> [Required action]
Answer with the number of lines in the listing below that contain the word "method", and nothing else.

> [Entries provided]
★ ★ ★ ★ ★

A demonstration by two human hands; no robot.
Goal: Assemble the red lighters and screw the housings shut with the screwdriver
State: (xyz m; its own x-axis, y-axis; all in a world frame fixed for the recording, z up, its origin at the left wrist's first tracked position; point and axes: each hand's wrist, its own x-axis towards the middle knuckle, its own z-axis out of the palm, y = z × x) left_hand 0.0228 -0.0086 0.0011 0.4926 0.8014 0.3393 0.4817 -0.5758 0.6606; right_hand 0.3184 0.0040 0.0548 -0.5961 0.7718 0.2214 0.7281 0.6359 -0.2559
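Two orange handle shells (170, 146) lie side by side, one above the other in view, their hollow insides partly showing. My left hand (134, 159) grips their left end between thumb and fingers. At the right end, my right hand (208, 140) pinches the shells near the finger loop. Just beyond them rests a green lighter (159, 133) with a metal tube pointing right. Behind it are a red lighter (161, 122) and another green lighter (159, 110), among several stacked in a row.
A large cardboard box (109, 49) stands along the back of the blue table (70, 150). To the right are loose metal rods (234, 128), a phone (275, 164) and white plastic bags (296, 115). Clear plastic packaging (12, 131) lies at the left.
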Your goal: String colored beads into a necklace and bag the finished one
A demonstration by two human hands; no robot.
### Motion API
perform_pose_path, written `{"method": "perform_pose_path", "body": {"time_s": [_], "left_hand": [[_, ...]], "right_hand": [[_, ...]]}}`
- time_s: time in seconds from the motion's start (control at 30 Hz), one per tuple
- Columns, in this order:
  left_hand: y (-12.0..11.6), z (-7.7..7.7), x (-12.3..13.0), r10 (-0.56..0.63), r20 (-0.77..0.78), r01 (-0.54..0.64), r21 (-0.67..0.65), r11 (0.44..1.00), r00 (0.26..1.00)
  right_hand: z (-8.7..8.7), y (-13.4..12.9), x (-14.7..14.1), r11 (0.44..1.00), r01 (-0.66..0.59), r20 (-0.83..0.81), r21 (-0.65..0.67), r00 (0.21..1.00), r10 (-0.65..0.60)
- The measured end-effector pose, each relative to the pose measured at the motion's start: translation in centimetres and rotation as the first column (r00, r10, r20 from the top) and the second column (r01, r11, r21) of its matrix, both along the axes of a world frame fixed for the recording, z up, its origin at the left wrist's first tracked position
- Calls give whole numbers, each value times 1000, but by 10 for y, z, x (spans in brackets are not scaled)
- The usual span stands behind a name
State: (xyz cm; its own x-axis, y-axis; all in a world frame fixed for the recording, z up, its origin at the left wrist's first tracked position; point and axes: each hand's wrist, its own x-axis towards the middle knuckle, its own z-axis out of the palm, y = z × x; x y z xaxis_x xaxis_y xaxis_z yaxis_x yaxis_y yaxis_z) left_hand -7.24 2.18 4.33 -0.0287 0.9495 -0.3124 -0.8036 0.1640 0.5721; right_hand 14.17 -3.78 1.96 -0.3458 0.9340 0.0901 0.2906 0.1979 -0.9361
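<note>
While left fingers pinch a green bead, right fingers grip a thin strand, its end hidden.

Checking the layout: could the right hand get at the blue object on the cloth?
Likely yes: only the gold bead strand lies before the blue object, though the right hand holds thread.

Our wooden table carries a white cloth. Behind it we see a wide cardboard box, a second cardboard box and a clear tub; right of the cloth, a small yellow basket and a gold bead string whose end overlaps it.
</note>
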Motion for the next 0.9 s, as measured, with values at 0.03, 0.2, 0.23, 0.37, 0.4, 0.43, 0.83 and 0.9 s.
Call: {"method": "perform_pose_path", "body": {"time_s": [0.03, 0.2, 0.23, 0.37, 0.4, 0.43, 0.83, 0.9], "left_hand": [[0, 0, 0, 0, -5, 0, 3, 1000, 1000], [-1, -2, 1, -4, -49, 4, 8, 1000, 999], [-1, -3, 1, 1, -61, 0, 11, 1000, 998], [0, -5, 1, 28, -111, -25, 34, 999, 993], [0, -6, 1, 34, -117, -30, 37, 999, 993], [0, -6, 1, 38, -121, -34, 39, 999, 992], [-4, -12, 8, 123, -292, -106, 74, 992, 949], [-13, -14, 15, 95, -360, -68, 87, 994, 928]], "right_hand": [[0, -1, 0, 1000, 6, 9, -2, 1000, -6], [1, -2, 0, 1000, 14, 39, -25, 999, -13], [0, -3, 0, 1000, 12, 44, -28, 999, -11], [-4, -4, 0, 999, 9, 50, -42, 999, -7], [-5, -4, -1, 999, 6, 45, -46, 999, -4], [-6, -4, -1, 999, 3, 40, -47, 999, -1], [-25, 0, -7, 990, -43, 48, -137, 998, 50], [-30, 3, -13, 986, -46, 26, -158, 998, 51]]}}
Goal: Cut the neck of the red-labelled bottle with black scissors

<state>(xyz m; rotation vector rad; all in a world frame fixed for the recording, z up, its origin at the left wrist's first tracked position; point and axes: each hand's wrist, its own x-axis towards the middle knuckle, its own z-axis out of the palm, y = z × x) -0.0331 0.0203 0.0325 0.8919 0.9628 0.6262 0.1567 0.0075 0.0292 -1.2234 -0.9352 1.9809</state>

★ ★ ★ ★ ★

> [Task response]
2